What are you doing to invest in yourself?
Another woman in technology that was interviewed was the CMO of Rovio Entertainment, Blanca Juti. Blanca believes that women need to have a passion for what they do. She has this advice to share:
”The most important learning I would share is: Do what you love and love what you do,” Juti says. “If you love what you do, you will remain curious to learn and your passion will be contagious. Doing what you love means also being close to your values. And don’t believe in perfection. Be kind to yourself.”
“There is an art in building teams where different people bring different things and complement each other, including yourself. There is something very liberating in learning that. An authentic person who truly loves what she does can be a source of inspiration.”
This idea reminds me of the book published in 1989; Do What You Love and the Money Will Follow. Although the book was published a long time ago, the concept is still valid. We need to examine what is important to us, what we feel we offer value in and how we want to be known.
What is your passion?
What are you doing to make sure your passion dove-tails with your career?
Finally, the last woman in technology that I want to spotlight is Raji Arasu, the CTO of StubHub. She has a multi-layered message that is important for all of us, whether you are seeking to become a woman in technology, engineering or any other field.
“I urge women technologists to consider leadership roles in product and technology,” Arasu says. “For those already on this path, be prepared for constant change because it is inherent in everything we do. Technologies evolve on a daily basis. Embracing change allows you to grow the business and help the company stay competitive.”
“Second, don’t be afraid to learn from others and try new ways to solve old problems,” she says. “As much as possible, seek many external and internal perspectives. I owe much of my success to the many mentors who took time to give me genuine hard feedback. They helped build a stronger, wiser, and more mature me.”
“Third, narrow in on one goal that inspires and challenges you,” she says. “If you develop a passion for technology, you will have fun, and stay engaged as you learn and grow in this industry.”
“And last, be the best at what you do,” Arasu says. “Striving to be the best technology leader and CTO gives me the courage to be strategic and bold.”
Her advice on narrowing your focus reminds me of the book Riches in Niches. It is from the lessons learned in that book and from other leading women as well as my own business experience that has led me to an understanding of my own niche.
When I penned my first book The Working Woman’s GPS: When the Plan to Have it All Has Led You Astray, I envisioned creating a business that would help guide women to understand what their personal best life looked like and to help them create a roadmap their success. However, over the last several years I have come to realize that my personal experience as a woman in technology has a value to other girls and women interested in pursuing leadership roles in the world of technology. So rather than reach out to all women in business, I have narrowed my focus to other women in STEM, specifically those interested in advancing in their technology careers.

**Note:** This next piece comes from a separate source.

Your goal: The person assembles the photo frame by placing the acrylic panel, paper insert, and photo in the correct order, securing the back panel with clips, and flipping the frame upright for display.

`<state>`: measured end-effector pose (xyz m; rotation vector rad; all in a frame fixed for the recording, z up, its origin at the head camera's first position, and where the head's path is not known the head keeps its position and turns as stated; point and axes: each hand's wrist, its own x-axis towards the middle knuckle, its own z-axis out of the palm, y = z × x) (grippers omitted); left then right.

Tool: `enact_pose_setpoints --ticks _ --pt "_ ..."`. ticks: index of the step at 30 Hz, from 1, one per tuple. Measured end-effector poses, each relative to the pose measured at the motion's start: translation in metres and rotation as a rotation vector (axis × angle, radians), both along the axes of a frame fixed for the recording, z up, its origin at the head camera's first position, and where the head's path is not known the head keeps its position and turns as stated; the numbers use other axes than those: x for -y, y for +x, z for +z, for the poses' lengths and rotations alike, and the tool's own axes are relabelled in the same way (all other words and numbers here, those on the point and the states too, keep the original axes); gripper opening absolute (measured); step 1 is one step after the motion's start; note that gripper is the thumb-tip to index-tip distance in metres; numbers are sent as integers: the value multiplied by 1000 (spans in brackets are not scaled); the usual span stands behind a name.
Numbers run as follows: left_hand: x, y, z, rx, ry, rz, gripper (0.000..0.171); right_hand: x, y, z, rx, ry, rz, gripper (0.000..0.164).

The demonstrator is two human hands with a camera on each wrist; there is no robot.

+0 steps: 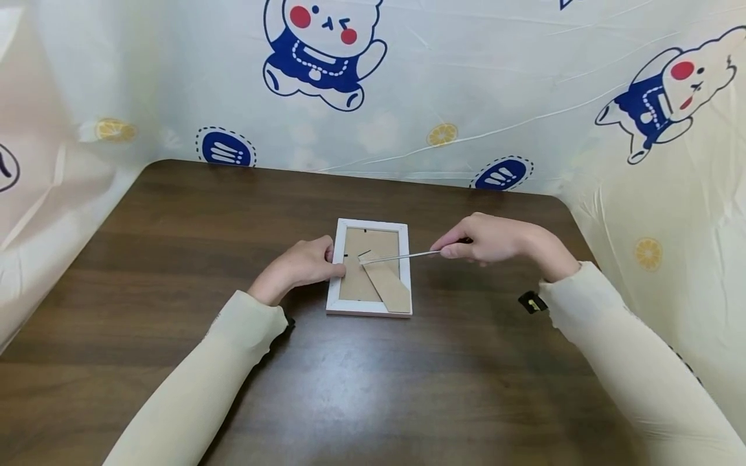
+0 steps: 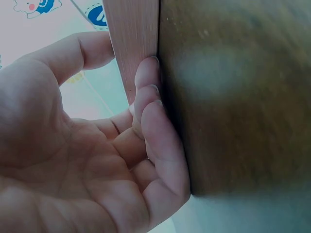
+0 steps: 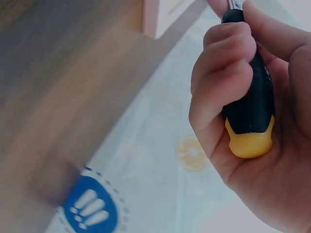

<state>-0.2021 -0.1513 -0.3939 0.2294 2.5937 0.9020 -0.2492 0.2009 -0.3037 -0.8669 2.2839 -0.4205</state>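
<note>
A white picture frame point(image 1: 373, 224) lies on the table with its tan backing board point(image 1: 355, 281) upward. A stand leg point(image 1: 392, 285) slants across that board toward the lower right corner. My left hand point(image 1: 300, 265) grips the frame's left side, thumb on top and fingers against the side edge point(image 2: 127, 63). From the right, my right hand point(image 1: 489, 239) holds a screwdriver by its black and yellow handle point(image 3: 252, 111). The metal shaft point(image 1: 402, 257) crosses over the frame, and its tip is at the upper end of the stand leg; contact is too small to tell.
The frame rests on a brown wooden table point(image 1: 350, 388). A pale curtain point(image 1: 408, 77) with printed cartoon bears and orange slices surrounds the table's back and sides. Small dark tabs point(image 1: 365, 230) show along the backing's edge.
</note>
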Motion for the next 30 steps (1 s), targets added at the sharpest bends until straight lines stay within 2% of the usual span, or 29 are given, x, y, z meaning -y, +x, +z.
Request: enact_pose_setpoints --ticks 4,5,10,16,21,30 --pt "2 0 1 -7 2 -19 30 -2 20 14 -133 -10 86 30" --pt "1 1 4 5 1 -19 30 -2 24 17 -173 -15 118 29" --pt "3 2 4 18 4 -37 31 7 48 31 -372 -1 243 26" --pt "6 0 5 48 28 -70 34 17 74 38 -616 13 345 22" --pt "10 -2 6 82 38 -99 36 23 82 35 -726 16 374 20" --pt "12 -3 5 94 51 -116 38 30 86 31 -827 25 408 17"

Have you defined a niche for your own career?
What is it and what are you doing to create a personal brand around your niche?
There is a lot of great advice to digest from this Fast Company article and the words of wisdom of these strong women leaders. What speaks most intimately to you and your career path?
I wish you all the best and invite you to visit our Facebook page and share your journey, your wins, your struggles, and your advice.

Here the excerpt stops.